— To do —
The whole listing, pictures aside, should be reproduced exactly.

— Supplied material —
---*---

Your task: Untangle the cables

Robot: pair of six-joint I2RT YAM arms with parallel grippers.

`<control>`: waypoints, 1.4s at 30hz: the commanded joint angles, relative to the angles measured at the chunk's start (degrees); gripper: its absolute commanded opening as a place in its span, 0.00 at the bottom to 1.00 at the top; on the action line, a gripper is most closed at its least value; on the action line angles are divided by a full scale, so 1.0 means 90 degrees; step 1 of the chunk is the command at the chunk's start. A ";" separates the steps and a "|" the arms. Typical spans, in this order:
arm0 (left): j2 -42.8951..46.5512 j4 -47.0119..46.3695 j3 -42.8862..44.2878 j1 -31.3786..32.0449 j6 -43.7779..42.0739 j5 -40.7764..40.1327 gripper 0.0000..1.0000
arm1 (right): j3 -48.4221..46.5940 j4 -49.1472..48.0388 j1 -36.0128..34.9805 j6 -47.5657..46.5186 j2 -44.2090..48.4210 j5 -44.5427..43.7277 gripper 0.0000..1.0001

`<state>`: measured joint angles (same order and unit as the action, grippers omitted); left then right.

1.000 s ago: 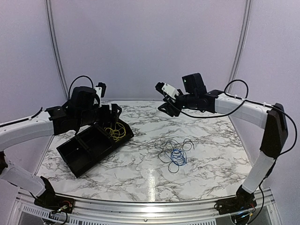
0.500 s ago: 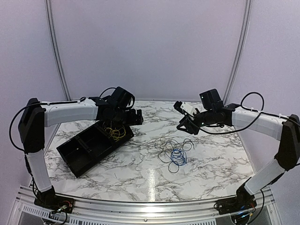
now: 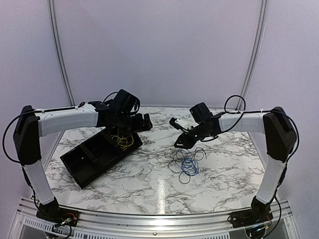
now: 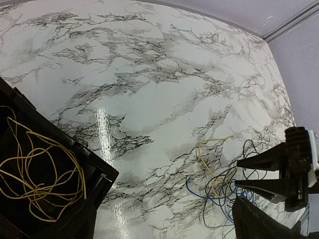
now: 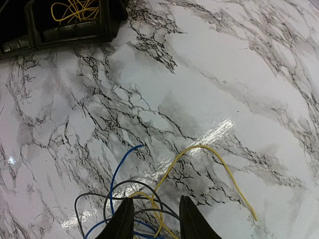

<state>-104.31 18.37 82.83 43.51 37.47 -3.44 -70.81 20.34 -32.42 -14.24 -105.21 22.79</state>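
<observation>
Between the half-parted jaws of the right gripper (image 5: 155,221) runs the yellow cable (image 5: 199,146), apparently unpinched, tangled with the blue cable (image 5: 119,164) and black cable (image 5: 79,197) on the marble table (image 3: 149,184). Farther left, the left gripper (image 3: 146,122) hangs wide open, empty, beside the black tray (image 3: 84,164) holding more yellow wire (image 4: 40,174).

The marble table (image 3: 149,181) bears a black tray (image 3: 79,168) and tangled cables (image 3: 188,164).

Top cam sits high at the near edge looking down over the whole worktop (image 3: 149,184), both wrist cams hang closer, angled down at the marble, and all three catch the cable tangle (image 3: 187,163) plus the black tray (image 3: 84,159).
</observation>
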 commanded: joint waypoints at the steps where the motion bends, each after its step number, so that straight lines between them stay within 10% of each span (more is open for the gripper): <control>1: 0.0556 0.0040 -0.0297 0.0055 -0.0179 0.0094 0.98 | -0.0539 -0.0058 -0.0151 0.0312 -0.0428 -0.0346 0.33; 34: 0.1220 0.0034 -0.0942 0.0293 -0.0377 0.0126 0.92 | -0.1311 0.0397 -0.0622 0.2151 -0.1606 -0.1976 0.28; 42: 0.1149 0.0013 -0.0953 0.0318 -0.0384 0.0107 0.91 | -0.1181 0.0163 -0.0626 0.2003 -0.1422 -0.1764 0.00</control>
<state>-94.45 18.33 74.26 45.89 34.50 -2.59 -80.82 23.20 -37.74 4.36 -118.93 5.93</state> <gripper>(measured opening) 0.918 0.099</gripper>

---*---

— Your response —
Your task: Untangle the cables

Robot: pair of six-joint I2RT YAM arms with parallel grippers.

`<control>`: waypoints, 1.4s at 30hz: the commanded joint angles, relative to the angles measured at the chunk's start (degrees); gripper: its absolute commanded opening as a place in its span, 0.00 at the bottom to 1.00 at the top; on the action line, a gripper is most closed at its least value; on the action line angles are divided by a full scale, so 1.0 means 90 degrees; step 1 of the chunk is the command at the chunk's start. A ";" separates the steps and a "|" the arms. Typical spans, in this order:
arm0 (left): j2 -42.8951..46.5512 j4 -47.0119..46.3695 j3 -42.8862..44.2878 j1 -31.3786..32.0449 j6 -43.7779..42.0739 j5 -40.7764..40.1327 gripper 0.0000..1.0000
arm1 (right): j3 -48.4221..46.5940 j4 -49.1472..48.0388 j1 -36.0128..34.9805 j6 -47.5657..46.5186 j2 -44.2090..48.4210 j5 -44.5427..43.7277 gripper 0.0000..1.0001

`<state>`: measured joint angles (same order and unit as the action, grippers omitted); left then right.

1.000 s ago: 
0.500 s ago: 
now: 
now: 
now: 

<state>-104.31 18.37 82.83 43.51 37.47 -3.44 -70.81 20.34 -32.42 -14.24 -105.21 22.79</state>
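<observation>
Between the half-parted jaws of the right gripper (image 5: 155,221) runs the yellow cable (image 5: 199,146), apparently unpinched, tangled with the blue cable (image 5: 119,164) and black cable (image 5: 79,197) on the marble table (image 3: 149,184). Farther left, the left gripper (image 3: 146,122) hangs wide open, empty, beside the black tray (image 3: 84,164) holding more yellow wire (image 4: 40,174).

The marble table (image 3: 149,181) bears a black tray (image 3: 79,168) and tangled cables (image 3: 188,164).

Top cam sits high at the near edge looking down over the whole worktop (image 3: 149,184), both wrist cams hang closer, angled down at the marble, and all three catch the cable tangle (image 3: 187,163) plus the black tray (image 3: 84,159).
</observation>
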 commanded: joint waypoints at the steps where the motion bends, each after its step number, so that straight lines between them stay within 10% of each span (more is open for the gripper): <control>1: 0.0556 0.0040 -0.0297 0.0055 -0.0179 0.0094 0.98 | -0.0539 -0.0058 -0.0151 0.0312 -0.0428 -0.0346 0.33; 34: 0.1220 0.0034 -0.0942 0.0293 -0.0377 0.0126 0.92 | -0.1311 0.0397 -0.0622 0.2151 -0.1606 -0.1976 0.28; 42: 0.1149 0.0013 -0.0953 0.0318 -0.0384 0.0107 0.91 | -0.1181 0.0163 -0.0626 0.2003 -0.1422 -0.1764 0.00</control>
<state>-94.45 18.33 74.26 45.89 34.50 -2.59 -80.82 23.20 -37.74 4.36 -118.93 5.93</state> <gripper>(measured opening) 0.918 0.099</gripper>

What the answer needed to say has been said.